Did I fail to understand how damaged he was? Not even when he told me how he could turn into someone else, a person who stood in a dark cellar hitting out wildly with a sledgehammer. Did I not understand that these games with which we amused ourselves were, for him, something very much more than games? That they became the stories around which his life revolved, that they kept everything in motion? Did I not even understand years later, when I saw the reports of a young woman found dead outside Bergen? Did I not react when I saw her name?
PART IV
1
Friday 16 January
VILJAM GOT BACK at about two. Liss sat in the living room looking out the window, the notebook in her lap. She heard him tidying up in the fridge, squashing empty plastic bags in under the sink. Then his footsteps across the floor and down the stairs.
– I’m making a stew. Are you eating here today?
She shrugged. – The footballer has asked me out.
– Isn’t it about time you started using his name? Viljam asked with a little smile, it caused her to look for the sort of feeling Mailin must have felt when she saw him smile like that. Something intense, joy or sadness.
He put a piece of paper on the table beside her. – Maybe he’ll just give up if you carry on pretending you don’t give a shit about him.
She picked up the paper, a notification that a parcel had arrived for her from Amsterdam. Don’t go and collect it, she heard herself think. Since the funeral, she had almost managed to keep what had happened that night in Bloemstraat out of her thoughts.
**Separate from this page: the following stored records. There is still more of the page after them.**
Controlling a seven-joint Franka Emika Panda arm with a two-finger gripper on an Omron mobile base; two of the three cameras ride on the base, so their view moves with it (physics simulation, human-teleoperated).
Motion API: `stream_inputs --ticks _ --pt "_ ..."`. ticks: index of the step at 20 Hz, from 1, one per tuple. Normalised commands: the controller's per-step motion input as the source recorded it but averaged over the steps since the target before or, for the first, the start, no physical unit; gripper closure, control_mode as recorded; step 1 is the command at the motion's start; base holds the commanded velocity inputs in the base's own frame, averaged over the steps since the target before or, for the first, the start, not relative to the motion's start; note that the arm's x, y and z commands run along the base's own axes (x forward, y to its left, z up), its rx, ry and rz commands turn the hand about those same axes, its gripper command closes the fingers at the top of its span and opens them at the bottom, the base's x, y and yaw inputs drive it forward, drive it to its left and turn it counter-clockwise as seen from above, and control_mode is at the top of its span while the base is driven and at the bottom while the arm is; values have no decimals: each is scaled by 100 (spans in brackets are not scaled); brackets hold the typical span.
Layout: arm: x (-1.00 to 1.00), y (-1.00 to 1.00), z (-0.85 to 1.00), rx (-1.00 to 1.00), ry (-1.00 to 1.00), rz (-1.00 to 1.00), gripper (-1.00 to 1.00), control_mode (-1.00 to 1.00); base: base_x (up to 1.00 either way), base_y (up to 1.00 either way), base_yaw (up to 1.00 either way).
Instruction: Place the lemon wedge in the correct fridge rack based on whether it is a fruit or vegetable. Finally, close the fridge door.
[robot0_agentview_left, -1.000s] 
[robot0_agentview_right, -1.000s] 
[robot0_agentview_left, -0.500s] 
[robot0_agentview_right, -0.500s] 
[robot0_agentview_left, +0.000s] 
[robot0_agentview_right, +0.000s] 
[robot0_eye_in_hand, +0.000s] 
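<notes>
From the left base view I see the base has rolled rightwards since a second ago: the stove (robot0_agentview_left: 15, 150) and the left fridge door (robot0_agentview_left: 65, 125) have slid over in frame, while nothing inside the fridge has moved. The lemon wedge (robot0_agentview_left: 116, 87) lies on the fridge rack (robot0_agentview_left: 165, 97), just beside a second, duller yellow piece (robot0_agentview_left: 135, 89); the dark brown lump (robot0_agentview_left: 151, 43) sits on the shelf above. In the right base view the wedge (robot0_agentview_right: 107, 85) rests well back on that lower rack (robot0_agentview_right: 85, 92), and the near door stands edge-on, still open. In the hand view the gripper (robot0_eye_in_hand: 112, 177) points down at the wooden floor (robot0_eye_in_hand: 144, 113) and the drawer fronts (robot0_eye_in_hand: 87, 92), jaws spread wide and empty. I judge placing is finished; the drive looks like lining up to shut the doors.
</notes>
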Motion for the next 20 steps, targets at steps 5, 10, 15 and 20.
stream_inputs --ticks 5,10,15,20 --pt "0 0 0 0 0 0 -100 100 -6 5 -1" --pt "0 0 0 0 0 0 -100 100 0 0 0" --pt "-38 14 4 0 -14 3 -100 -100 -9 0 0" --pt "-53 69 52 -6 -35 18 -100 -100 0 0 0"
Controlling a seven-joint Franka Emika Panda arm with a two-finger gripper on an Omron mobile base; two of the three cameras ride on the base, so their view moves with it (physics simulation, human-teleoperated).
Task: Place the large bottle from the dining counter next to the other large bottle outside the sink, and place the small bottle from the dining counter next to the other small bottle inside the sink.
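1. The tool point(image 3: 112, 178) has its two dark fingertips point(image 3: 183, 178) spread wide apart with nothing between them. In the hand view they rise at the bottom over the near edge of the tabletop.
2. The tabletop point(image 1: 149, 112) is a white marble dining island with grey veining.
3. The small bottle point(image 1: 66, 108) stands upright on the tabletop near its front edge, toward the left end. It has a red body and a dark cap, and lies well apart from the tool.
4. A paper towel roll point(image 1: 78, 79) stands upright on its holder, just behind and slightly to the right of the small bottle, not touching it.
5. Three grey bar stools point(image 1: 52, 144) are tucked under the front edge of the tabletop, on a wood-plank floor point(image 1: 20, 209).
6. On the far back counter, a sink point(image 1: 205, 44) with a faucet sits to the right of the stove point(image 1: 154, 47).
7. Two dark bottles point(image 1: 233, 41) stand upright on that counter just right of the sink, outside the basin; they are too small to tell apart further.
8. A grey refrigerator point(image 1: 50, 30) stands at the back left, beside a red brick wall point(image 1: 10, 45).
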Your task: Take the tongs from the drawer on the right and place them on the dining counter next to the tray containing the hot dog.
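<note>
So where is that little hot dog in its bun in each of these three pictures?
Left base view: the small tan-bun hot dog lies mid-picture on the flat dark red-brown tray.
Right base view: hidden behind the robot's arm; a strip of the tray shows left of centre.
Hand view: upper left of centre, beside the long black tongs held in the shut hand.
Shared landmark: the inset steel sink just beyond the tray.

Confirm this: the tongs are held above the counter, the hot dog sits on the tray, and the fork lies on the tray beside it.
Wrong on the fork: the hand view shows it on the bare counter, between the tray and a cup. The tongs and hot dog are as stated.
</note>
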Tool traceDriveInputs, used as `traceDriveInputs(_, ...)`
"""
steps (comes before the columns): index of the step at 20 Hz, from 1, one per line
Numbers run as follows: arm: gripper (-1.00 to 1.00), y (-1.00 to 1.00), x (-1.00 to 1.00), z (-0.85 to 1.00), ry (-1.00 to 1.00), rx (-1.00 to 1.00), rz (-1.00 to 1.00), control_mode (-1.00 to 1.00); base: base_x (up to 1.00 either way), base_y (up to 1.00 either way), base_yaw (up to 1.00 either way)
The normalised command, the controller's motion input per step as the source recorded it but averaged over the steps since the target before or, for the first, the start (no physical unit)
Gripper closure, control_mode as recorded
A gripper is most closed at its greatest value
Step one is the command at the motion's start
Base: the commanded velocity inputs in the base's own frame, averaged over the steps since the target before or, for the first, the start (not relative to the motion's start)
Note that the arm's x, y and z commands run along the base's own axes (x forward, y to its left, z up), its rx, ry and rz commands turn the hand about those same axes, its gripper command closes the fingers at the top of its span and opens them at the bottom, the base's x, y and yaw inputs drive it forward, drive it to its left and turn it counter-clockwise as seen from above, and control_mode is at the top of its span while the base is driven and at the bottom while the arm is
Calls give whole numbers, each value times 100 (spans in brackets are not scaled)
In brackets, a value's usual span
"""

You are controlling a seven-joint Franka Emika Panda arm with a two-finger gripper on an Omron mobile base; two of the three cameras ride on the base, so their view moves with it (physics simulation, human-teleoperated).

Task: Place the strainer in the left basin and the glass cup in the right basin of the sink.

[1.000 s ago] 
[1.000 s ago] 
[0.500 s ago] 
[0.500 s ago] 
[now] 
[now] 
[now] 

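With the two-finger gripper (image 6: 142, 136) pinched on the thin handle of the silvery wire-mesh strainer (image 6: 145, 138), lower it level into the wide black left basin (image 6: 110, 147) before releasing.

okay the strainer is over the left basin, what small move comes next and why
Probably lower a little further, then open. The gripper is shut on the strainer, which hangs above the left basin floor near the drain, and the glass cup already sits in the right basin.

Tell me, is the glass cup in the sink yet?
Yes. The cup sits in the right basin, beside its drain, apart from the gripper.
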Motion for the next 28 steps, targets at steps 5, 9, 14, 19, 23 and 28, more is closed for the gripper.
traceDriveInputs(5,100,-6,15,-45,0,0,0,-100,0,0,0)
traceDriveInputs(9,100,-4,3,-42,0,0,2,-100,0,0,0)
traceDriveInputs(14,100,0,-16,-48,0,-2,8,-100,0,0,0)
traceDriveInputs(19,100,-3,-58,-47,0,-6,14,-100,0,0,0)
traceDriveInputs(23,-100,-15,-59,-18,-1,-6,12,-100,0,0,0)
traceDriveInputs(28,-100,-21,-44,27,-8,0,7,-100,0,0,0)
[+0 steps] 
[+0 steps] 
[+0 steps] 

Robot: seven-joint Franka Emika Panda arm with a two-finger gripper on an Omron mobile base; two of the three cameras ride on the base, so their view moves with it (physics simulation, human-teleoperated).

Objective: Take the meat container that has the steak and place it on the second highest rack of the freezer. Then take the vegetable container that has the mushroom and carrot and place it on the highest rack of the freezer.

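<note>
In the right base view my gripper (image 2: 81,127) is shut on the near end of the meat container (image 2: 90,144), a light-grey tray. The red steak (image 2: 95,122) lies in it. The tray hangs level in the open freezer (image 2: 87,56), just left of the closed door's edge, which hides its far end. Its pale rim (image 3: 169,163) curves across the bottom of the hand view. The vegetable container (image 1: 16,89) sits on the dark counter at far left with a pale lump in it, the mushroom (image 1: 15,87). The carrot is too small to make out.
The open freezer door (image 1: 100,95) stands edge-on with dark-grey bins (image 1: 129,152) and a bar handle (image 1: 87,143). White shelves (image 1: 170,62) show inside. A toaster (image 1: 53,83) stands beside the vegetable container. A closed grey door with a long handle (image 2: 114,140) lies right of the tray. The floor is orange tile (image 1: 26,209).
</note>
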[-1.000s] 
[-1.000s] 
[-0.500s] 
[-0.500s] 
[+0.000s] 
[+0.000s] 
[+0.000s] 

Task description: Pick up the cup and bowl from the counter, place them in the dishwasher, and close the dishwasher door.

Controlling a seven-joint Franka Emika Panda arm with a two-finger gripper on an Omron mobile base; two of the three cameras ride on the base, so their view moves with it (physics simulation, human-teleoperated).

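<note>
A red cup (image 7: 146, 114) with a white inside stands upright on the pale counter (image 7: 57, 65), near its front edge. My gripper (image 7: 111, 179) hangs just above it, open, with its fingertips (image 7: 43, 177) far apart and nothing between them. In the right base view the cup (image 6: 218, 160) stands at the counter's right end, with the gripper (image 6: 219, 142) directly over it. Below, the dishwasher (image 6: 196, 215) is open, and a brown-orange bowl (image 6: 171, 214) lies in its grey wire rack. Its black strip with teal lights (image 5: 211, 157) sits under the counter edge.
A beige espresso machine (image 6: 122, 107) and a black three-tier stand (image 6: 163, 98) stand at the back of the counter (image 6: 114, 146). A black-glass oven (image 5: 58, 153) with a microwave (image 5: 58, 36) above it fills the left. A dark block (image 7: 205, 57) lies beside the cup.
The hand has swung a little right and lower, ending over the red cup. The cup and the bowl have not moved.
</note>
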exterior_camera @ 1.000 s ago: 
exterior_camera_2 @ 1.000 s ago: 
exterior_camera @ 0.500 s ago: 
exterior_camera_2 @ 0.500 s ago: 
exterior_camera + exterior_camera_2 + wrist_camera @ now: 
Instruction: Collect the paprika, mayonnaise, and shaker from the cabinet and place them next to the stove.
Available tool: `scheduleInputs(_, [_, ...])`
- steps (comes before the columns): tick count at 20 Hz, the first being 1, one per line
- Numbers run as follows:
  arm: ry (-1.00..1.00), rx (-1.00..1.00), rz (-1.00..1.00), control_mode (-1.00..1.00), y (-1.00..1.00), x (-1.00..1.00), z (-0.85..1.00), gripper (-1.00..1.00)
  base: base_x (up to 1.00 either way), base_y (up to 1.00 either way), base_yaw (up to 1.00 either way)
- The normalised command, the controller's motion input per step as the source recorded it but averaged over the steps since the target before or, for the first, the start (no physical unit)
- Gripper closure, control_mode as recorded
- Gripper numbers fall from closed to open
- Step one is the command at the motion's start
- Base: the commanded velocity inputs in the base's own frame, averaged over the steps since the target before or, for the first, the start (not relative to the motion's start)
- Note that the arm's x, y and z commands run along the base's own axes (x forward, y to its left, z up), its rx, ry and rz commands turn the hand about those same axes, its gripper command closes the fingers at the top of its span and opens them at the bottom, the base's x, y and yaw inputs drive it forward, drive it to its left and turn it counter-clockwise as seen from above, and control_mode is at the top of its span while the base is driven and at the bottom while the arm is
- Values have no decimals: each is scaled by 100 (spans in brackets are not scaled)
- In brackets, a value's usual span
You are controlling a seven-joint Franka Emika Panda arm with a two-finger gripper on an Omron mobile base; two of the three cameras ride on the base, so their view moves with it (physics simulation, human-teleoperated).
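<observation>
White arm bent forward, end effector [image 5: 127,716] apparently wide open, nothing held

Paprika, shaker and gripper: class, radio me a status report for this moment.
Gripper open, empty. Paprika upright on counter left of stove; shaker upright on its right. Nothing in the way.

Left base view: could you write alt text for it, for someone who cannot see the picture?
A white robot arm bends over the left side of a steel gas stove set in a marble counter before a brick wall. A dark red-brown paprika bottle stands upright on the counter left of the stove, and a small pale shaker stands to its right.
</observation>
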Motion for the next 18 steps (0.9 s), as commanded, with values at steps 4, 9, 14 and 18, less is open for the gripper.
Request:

But it didn’t take more than a package in the post for it all to come back to her. She had thrown away the letter from Zako’s father, though she could still remember word for word some of the things written in it. You’ve got to tidy things up, Liss. That’s what Mailin would have said. Tidy up and move on. Had Mailin been there, she could have told her where to move on to.
– Is it the post office up on Carl Berners Place? she asked.
– Correct. I can pick it up for you if you like. Have to get some exercise before I go off to work.
He stood leaning against the banisters, maybe expecting her to say something more.
– Viljam, I’ve been sleeping here almost every night since Christmas. It wasn’t the plan.
He straightened up, looked at her. – It helps having you here. Would have been even more awful without you.
She almost gave in to an urge to get up and hug him. Get as close to Mailin as she could.